§ **What the task requires**:
When scanning the data, count every line with "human" in it, and report only the resulting number.

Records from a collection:
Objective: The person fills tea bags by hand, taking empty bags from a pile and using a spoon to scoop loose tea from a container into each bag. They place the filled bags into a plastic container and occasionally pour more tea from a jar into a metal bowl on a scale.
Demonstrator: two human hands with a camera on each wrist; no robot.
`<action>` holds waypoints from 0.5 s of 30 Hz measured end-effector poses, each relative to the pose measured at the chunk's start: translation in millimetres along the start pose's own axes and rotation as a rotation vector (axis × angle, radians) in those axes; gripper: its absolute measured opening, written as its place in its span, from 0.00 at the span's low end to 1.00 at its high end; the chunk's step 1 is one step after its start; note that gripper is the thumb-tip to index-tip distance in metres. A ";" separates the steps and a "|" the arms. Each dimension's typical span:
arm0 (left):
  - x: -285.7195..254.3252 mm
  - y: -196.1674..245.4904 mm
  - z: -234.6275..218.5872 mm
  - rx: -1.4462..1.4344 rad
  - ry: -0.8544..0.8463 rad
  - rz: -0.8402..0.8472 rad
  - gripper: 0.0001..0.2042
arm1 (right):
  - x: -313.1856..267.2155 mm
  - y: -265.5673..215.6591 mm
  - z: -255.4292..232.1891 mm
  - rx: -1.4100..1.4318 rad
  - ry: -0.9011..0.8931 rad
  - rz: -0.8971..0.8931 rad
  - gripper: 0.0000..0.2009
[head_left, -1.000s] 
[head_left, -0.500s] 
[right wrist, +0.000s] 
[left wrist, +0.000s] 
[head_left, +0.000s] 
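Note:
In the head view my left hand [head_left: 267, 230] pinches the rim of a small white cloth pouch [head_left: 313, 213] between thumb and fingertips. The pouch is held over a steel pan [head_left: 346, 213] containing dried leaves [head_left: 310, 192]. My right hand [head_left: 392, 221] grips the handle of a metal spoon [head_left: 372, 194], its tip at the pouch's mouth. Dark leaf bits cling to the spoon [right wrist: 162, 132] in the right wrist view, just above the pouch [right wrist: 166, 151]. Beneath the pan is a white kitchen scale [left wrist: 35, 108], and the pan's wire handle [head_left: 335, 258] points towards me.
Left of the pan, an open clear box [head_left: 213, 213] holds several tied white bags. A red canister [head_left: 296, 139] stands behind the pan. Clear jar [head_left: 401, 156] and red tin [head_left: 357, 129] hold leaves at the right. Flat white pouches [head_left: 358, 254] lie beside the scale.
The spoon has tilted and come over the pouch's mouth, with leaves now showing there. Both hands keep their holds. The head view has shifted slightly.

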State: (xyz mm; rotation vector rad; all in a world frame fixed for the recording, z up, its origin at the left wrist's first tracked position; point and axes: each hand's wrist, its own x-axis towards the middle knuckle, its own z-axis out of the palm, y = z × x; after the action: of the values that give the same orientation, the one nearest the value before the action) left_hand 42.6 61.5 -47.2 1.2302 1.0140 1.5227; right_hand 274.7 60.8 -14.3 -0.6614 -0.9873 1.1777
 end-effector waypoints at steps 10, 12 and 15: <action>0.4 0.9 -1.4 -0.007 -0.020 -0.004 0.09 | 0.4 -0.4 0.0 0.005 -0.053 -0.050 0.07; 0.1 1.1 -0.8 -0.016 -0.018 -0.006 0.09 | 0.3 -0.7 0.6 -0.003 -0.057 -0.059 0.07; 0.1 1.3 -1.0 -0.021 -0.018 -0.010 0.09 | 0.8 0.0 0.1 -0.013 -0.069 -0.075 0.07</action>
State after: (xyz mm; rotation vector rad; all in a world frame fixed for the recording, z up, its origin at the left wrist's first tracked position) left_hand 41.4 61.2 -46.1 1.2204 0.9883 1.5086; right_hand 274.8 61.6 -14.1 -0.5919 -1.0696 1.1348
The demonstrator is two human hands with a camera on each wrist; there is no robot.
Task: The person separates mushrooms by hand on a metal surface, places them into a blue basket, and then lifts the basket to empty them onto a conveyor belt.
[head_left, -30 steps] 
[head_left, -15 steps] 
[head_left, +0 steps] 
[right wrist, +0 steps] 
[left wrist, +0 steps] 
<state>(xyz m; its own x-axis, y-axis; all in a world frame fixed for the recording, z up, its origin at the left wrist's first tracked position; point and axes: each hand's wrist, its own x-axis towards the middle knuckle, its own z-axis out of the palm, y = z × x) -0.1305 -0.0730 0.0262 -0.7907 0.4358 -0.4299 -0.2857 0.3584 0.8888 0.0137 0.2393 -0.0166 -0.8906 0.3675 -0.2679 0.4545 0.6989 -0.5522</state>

§ **Written answer**:
2